Más contenido: entrevistas, reseñas, artículos, entre otros, en La ardilla literaria ( https://laardillaliteraria.com/)

Casa con dos puertas por Andrés Amat

 


Pues todos tus caminos están preparados

Jdt 9,6

 

El hombre de la manguera es como un calco de sí mismo, esa clase de gente que parece vivir en un espejo, que al levantarse por la mañana saca siempre del armario la misma ropa, el mismo horario, los mismos gestos. Le parece bien así, no le ha ido mal en la vida, quien no hace nada diferente nunca se equivoca, etcétera. Todas las tardes de julio, por ejemplo, empieza a regar el césped del adosado a las siete y media. Primero el jardín trasero, ya totalmente en sombra porque da al sudeste y a esa hora el sol, bajando hacia el noroeste, ya ha empezado a quedar oculto por el otro lado de la casa. Sentado en un peldaño de la escalera de la terraza, pasa treinta minutos esparciendo meticulosamente sobre cada brizna de hierba el chorro pulverizado, treinta minutos envuelto en el ruido húmedo de la manguera escupiendo agua. Treinta minutos. Ni uno más ni uno menos. Justo lo necesario para que las raíces absorban, lo suficiente para que la banda de luz que todavía se dibuja en el jardín delantero vaya adelgazando.
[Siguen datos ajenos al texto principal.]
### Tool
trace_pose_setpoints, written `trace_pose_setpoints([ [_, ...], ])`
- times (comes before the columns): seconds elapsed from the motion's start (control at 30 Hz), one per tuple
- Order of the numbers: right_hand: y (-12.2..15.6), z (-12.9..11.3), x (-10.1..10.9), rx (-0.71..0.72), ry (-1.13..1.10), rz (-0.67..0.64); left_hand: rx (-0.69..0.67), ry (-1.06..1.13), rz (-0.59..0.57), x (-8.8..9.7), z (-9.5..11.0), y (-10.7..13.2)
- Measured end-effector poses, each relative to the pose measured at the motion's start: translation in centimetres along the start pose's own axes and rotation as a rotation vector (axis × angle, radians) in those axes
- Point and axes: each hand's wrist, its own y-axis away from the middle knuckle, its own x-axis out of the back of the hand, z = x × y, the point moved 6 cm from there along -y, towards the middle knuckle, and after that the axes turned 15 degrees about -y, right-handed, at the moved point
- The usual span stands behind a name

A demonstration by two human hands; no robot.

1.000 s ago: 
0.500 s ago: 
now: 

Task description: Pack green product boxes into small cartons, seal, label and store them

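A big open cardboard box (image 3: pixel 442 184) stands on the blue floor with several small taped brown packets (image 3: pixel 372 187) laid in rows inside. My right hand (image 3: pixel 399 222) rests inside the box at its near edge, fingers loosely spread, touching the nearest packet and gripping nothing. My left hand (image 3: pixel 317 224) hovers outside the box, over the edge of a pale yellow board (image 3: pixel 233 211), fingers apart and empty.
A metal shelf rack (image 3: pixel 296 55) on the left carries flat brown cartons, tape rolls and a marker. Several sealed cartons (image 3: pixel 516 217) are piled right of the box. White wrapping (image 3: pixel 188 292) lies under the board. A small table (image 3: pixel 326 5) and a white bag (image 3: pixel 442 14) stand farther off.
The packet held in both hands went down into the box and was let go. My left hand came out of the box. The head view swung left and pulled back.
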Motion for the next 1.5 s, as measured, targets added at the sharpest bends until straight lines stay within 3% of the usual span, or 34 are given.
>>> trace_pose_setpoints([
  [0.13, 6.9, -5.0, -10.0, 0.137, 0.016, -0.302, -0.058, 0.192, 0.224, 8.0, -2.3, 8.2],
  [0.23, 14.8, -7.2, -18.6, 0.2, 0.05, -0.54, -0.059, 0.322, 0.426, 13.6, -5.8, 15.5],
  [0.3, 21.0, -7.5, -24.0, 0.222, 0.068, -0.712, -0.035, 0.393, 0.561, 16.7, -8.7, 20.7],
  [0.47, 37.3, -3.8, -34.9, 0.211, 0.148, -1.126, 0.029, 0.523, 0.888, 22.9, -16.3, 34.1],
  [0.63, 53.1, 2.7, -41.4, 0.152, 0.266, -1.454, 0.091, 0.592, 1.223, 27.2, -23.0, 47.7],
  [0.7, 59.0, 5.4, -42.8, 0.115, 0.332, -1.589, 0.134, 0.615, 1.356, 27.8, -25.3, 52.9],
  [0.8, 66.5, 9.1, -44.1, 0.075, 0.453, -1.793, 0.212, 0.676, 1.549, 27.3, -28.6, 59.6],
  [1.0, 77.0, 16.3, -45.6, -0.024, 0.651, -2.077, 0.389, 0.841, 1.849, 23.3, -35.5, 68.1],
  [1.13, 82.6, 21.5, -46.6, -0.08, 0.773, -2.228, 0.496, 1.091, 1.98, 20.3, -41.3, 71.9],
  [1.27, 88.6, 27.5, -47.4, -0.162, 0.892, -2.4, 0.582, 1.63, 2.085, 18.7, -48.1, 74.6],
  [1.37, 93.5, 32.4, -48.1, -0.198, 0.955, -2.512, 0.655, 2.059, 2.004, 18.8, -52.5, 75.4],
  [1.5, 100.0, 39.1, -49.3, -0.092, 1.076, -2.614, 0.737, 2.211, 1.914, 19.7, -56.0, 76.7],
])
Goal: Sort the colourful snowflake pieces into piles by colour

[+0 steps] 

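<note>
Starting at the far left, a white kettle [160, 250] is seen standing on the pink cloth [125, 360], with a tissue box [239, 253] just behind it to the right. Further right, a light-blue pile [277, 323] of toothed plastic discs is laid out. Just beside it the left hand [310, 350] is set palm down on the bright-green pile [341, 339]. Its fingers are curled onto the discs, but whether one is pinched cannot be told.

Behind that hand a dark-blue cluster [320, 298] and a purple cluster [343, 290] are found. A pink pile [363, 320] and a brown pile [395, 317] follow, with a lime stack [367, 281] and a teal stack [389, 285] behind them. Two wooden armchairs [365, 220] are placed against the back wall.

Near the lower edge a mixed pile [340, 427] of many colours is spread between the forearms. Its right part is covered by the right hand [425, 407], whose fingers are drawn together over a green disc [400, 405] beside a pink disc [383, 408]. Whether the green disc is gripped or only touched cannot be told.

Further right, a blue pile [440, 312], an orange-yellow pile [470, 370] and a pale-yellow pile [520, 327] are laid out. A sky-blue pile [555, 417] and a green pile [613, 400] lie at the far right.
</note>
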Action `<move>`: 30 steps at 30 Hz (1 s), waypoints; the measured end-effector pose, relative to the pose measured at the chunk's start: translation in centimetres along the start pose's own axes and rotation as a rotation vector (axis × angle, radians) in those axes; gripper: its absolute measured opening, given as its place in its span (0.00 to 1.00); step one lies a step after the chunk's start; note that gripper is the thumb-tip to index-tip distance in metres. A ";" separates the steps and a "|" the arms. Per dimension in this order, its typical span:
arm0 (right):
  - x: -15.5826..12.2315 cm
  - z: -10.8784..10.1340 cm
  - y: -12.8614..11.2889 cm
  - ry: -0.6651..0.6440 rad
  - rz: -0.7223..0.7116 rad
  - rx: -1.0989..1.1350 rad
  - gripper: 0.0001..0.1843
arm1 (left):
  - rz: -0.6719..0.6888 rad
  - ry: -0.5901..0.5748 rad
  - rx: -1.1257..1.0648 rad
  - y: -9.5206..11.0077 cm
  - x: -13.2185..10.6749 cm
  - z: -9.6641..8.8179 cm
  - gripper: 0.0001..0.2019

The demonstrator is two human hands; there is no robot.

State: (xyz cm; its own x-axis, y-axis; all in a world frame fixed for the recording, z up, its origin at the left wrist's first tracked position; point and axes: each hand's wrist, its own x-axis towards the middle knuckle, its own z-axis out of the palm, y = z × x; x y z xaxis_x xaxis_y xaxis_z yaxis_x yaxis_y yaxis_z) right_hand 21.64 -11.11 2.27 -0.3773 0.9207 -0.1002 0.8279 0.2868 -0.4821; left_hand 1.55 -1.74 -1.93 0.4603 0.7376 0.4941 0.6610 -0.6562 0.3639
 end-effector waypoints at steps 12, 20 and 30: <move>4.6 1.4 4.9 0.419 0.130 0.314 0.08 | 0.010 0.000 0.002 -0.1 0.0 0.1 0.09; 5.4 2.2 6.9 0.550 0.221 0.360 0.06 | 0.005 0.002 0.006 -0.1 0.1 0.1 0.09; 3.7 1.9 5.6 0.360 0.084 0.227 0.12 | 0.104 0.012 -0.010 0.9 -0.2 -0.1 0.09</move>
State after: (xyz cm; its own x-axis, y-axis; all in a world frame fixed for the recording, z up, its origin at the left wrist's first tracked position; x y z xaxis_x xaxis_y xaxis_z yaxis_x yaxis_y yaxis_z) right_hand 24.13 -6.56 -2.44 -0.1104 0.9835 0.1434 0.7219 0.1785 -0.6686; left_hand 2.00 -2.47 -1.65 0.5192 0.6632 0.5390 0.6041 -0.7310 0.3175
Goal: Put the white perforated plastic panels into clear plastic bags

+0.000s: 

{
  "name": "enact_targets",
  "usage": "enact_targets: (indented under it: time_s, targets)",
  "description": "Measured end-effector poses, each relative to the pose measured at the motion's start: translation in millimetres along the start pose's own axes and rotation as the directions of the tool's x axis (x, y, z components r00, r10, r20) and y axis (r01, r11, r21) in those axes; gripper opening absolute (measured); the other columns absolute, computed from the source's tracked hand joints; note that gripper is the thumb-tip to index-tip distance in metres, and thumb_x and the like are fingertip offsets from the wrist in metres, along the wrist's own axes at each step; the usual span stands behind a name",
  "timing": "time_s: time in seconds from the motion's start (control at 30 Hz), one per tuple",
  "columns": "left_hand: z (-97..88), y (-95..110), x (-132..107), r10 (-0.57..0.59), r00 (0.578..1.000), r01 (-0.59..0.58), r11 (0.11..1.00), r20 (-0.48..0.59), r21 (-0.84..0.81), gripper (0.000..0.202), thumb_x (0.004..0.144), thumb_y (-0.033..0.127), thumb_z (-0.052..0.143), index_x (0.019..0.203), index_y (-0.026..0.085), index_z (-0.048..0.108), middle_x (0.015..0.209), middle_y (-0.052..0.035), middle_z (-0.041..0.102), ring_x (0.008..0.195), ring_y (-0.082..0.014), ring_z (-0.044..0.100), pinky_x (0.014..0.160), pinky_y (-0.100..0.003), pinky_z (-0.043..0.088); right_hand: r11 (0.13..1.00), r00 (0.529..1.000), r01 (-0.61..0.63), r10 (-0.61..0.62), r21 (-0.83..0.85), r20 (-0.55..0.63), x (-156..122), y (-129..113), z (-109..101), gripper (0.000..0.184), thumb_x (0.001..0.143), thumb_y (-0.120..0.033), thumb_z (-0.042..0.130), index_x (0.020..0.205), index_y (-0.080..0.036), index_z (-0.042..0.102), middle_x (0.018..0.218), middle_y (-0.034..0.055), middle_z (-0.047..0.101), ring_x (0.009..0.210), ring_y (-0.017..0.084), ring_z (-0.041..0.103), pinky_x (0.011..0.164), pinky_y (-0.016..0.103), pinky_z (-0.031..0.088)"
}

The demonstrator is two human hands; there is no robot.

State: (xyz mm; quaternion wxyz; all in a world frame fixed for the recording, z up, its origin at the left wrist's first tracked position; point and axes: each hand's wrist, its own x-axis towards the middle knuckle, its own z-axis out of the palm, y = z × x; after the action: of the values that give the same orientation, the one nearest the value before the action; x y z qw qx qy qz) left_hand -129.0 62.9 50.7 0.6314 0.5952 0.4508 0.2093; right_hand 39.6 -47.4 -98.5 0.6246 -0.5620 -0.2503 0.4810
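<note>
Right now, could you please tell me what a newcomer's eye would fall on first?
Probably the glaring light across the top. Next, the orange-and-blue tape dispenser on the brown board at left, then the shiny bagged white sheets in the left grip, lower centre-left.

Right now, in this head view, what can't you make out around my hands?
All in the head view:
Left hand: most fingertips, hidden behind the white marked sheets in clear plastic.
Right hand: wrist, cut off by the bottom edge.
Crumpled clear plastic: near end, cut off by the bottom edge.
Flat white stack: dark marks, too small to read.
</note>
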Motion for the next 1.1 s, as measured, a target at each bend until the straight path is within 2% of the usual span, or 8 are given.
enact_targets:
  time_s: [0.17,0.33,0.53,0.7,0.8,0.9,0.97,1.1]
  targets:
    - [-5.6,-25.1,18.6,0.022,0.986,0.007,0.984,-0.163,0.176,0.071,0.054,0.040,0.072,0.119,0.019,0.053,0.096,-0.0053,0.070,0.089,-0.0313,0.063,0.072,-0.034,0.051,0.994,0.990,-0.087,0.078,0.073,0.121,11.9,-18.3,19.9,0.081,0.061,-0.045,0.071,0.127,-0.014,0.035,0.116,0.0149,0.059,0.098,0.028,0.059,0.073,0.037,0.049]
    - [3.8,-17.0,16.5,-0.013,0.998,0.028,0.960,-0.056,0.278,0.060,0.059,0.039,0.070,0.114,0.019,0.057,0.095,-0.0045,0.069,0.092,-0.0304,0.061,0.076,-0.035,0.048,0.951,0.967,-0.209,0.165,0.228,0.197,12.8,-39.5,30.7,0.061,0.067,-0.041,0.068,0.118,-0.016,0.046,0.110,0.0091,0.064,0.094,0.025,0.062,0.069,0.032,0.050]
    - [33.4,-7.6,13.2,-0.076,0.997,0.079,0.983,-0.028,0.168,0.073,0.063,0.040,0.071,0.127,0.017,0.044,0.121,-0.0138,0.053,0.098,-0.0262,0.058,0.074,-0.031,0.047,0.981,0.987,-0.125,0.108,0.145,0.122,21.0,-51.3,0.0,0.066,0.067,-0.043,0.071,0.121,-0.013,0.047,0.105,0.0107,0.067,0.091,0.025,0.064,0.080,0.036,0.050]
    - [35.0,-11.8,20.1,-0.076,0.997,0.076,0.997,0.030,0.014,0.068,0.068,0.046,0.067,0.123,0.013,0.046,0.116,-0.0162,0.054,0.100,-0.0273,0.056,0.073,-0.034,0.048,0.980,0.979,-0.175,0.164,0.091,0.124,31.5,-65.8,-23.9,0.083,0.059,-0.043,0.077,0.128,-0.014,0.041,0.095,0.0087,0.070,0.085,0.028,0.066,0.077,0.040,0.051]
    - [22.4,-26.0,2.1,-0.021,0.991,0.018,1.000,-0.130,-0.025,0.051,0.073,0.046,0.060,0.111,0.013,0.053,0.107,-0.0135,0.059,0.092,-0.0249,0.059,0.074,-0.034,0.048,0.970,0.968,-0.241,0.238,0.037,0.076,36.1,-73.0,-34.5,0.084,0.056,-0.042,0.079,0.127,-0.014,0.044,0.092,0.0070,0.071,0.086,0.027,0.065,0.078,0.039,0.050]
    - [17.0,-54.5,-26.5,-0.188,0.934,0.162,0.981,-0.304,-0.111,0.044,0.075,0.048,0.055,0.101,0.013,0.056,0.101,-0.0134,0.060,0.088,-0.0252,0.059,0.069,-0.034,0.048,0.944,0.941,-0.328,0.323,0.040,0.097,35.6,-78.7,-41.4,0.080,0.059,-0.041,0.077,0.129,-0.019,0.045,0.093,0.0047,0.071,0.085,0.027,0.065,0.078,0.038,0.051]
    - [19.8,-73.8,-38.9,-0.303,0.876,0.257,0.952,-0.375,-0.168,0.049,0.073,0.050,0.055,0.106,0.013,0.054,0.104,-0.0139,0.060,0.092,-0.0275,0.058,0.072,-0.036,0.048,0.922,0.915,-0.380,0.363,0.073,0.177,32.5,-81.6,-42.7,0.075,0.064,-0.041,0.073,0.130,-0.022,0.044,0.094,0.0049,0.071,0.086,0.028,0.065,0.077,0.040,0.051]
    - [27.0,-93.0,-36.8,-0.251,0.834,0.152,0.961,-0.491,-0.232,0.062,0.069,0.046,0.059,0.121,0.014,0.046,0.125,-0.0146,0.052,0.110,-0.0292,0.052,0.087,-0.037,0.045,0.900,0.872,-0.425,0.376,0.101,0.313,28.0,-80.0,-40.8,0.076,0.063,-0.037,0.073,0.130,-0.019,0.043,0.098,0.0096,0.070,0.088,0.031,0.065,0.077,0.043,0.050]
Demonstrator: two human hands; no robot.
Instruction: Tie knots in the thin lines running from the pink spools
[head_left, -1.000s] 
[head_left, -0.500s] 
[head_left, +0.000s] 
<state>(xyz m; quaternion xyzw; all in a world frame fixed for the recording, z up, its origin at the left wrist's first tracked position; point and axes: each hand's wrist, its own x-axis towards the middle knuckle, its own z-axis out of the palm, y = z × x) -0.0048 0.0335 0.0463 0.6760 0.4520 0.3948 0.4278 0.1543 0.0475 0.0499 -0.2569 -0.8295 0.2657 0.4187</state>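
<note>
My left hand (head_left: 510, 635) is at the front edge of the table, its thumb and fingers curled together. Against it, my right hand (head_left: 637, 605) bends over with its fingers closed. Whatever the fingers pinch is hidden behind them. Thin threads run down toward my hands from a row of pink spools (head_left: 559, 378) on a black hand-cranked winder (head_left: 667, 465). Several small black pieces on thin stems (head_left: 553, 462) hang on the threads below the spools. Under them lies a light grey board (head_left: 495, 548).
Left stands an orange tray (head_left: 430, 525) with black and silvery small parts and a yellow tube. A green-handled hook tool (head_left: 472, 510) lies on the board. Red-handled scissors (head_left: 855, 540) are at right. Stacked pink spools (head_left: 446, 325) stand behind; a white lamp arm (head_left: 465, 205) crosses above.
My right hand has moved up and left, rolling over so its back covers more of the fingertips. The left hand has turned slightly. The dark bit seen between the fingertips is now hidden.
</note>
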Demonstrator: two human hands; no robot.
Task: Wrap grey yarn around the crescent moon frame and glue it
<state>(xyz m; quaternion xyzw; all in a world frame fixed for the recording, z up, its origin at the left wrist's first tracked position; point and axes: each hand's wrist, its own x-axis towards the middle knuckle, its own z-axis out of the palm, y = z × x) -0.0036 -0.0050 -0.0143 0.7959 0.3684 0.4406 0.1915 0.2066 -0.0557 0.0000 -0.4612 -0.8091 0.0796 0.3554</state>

A las ocho en punto, después de echar el pestillo que asegura por dentro la cristalera de la terraza (es julio, ya se ha dicho; esposa y niños esperándole en agosto en el apartamento de la playa), atravesará la casa. En el jardín delantero la banda de luz ya será un hilo. En unos segundos, la sombra de los cipreses del seto divisorio lo habrá convertido en nada. Media hora más, y listo hasta mañana.

 

*  *  *

 

El merodeador mira el reloj obtenido hace unos días a punta de navaja, ese blanco disco de cifras romanas al que aún no ha logrado acostumbrarse y que a lo mejor por eso considera todavía como provisional, un poco como prestado, no del todo como suyo. Son casi las ocho. Oculto entre las adelfas, aguarda su ocasión. Sabe que el hombre de la manguera está solo en la casa. Lleva varios días observándolo, oyendo el ruido húmedo de la manguera con la creciente e incómoda sensación de que algo le obliga a acudir a esa cita cotidiana. Para él, tan libre de plazos y horarios, esa reiterada vigilancia y esa repetida espera son como verse metido en un espejo. Pero ya es toda una apuesta: alguna vez, el hombre de la manguera tendrá un descuido; alguna vez, olvidará echar el pestillo; alguna vez, dejará abierta la cristalera de la terraza.

 

*  *  *

 

A las ocho en punto, el hombre de la manguera atraviesa la casa. Con la cara súbitamente ensanchada por una sonrisa, el merodeador ahoga un grito de triunfo. De un salto salva la portezuela del jardín trasero, en dos zancadas sube la escalera de la terraza, con la sangre galopando en las venas se asoma por la cristalera. Al fondo, la puerta delantera abierta, el ruido húmedo como un reloj. Por delante, media hora inmensa. De repente (pero no es posible; al fondo todavía, por delante etcétera), ya en el centro del salón, el hombre de la manguera con la cara arteramente ensanchada, empuñando algo que no es una manguera, que apunta al merodeador, que hace un ruido seco cuando escupe fuego y lo deja sin tiempo.